From Rep. John R. Westwood

Week three is coming to an end, and it was a busy and productive week. I had a young woman job shadow me on Monday morning as part of the American Indian Caucus Day. We had a good time going to meetings and sitting on the floor of the House. My son and his family came, and I got to bring my grandkids down on the floor as well.

SUU Day on the hill was a big success, 60 students came up for the day and got to meet with legislators and take a tour of the Capitol. The theme of the day was “Bright Future” because with these students, our future truly is bright. While here, President Wyatt, Donna Law, and I got to meet with several representatives about the new Sorenson Legacy Foundation & Family Development Center building. There was a very positive response, and we have high hopes for this building being funded and built soon.

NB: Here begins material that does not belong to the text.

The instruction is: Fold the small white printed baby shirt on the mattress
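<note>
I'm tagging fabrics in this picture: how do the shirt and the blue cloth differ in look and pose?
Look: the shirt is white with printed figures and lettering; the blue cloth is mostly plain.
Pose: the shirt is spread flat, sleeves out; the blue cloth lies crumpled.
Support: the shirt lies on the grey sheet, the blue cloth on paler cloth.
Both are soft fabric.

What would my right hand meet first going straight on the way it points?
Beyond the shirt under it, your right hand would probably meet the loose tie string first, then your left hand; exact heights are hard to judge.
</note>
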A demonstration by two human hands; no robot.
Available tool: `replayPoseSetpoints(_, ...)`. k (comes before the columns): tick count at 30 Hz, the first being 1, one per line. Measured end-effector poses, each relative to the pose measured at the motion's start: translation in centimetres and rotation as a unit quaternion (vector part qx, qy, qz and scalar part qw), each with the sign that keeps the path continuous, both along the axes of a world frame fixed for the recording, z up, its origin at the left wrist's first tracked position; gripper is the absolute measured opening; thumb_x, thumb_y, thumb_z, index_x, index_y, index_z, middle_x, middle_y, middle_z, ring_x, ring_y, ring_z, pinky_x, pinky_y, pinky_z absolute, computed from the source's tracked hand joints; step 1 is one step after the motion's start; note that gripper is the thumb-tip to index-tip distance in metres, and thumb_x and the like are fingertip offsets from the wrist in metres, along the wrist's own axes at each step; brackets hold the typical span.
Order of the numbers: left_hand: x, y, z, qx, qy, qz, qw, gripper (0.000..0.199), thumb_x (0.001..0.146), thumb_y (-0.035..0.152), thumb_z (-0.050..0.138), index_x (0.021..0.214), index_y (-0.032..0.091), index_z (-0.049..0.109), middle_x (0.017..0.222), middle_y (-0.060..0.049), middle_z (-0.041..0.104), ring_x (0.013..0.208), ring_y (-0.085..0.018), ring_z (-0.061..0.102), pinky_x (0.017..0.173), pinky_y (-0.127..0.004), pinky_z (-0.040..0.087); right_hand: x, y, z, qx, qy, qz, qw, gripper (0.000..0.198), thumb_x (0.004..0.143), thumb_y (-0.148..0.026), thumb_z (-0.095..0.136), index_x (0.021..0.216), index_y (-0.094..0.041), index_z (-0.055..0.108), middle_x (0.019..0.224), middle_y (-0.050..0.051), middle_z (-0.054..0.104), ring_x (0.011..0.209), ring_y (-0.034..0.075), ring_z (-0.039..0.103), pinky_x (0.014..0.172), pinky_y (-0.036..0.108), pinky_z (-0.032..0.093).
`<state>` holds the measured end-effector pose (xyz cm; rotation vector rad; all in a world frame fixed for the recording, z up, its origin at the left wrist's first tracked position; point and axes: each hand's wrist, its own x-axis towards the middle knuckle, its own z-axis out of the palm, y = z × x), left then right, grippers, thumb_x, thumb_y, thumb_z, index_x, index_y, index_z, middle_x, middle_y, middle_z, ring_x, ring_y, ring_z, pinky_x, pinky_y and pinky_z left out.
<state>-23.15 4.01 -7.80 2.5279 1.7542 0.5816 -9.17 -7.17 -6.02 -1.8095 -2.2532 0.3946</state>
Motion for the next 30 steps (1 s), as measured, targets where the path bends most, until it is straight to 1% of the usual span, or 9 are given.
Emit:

High schools from all over the state came to the Capitol for Arts Day on the Hill. Students and administrators met with representatives to discuss the importance of teaching humanities and the arts. Music from choirs, bands, and orchestras filled the Capitol Rotunda as audiences took in the beautiful performances.

Rural counties from all over Utah came to showcase the unique attributes and concerns of their respective areas on February 2. Individuals were able to discuss policies with legislators that directly affect their rural communities. We were glad to have them join us and enjoy the incredible diversity of the various areas of our state.

The bills I am running have been staring to pick up, just this week HB 141 Early Voting Amendments passed through committee and is now waiting for consideration on the House floor. Early voting is an important way to help those who have trouble getting to a polling place on election day. However, in Utah if a county primarily uses vote by mail, like Iron county, early voting is not a requirement. Iron County has opted to offer early voting in addition to vote by mail.  Early voting comes with some drawbacks in this instance.

Keeping the polls staffed for all 14 days costs close to $45 per vote according to Iron county. This high cost has driven many counties to end early voting. In the last election, 18 counties with mail in ballots did not offer early voting, while only three vote by mail counties offered it. My bill proposes that vote by mail counties could have the option of shortening the early voting period to as low at two days. Hopefully, this will encourage counties that have stopped offering early voting due to the high cost to reconsider. HB 141 would make voting more efficient for the county and hopefully more widely available.

Other interesting bills came through the house and passed this week.

HB 205 from Representative Lisonbee seeks to prevent unborn children from being aborted for the sole reason of a positive Down Syndrome test result, which is not always accurate. It would also require the mother who received their child’s diagnosis to be referred to support groups and other resources to help them during their pregnancy and child’s life. After a passionate debate, the bill passed and is now waiting for consideration by the Senate.

There is now a new way to dispose of the deceased other than cremation and burial. HB 121 deals with an idea called Alkaline Hydrolysis, or water cremation, which is a way to process human remains through increasing the PH of the body until it is dissolved. This process is considered a greener way to care for the dead, and may soon become legal in Utah, but only when performed by a licensed funeral director.

It’s been a good week, and I am grateful for your support and for your help filling out those surveys.